What the leader cares about (and typically bases at least 80 percent of his or her message to others on) does not tap into roughly 80 percent of the workforce’s primary motivators for putting extra energy into the change program.

This same effect can also be seen in research by Capgemini Consulting and the IESE business school annual Global Innovation Leadership Study. Based on a survey of 260 innovation executives around the world, they concluded that, “large organisations create so much distance between the executives and those that are tasked to innovate that a disconnect exists between them.”

These findings have profound implications for leaders. So how can leaders build the connection from top to bottom? Consider Procter & Gamble, famous for its innovative culture, was not so innovative in the early 2000s. At the time, just 15 per cent of its innovations were meeting revenue and profit targets. Frustrated with the results, P&G set about an organizational change program to recast them as an innovator. They pushed innovation responsibilities to the front line, embedding innovation and continuous improvement into everyday processes and procedures.

This required a shift in thinking about what motivates people. P&G reorganised organisational processes and coordination, ran works shops on the innovative mindset, empowered small teams and developed strong support and step-bystep process manuals. The results were significant – this lead to a new innovation in Tide washing detergent. Within a year, building on 26 patents, it incorporated these additives into a new detergent, Tide with Acti-Lift—the first major redesign of Tide’s liquid laundry detergent in a decade.

P&G’s turnaround suggests that the value of middle managers is underestimated. Wharton University researcher Ethan Mollick conducted a similar study. He asked IT project managers how much value middle managers drove, and the results were startling.
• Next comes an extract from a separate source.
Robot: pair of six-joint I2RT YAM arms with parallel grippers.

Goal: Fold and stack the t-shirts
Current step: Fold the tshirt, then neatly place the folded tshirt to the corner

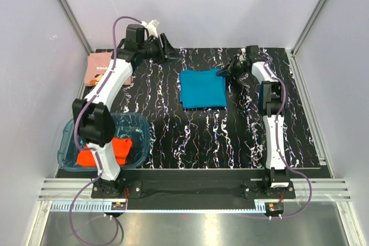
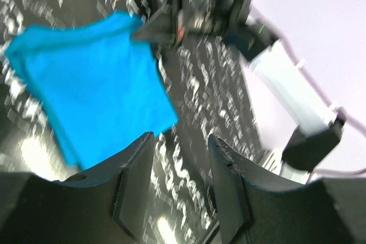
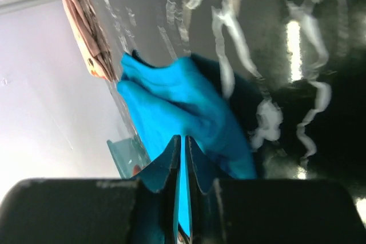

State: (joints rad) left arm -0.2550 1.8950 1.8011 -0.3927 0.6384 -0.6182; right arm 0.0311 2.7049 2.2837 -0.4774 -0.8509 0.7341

“After controlling for many factors, such as the genre of the game and the size of the project, I found that individual producers account for 22.3% of the variation in company revenue. Designers, by contrast, account for just 7.4% of the variation — a relatively marginal impact. For comparison, everything else that’s part of the firm, whether it’s senior managers or strategy or marketing, accounts for just 21.3% of the variation in firm performance.”

So why do such frontline and middle managers drive so much value?

To illustrate the power of coaching and mentoring in turning around large organisations, consider this story about how Bangledesh addressed the 1960s cholera epidemic. In 1968, researchers published a study that showed how common household ingredients could be used to tackle deadly third problem of cholera.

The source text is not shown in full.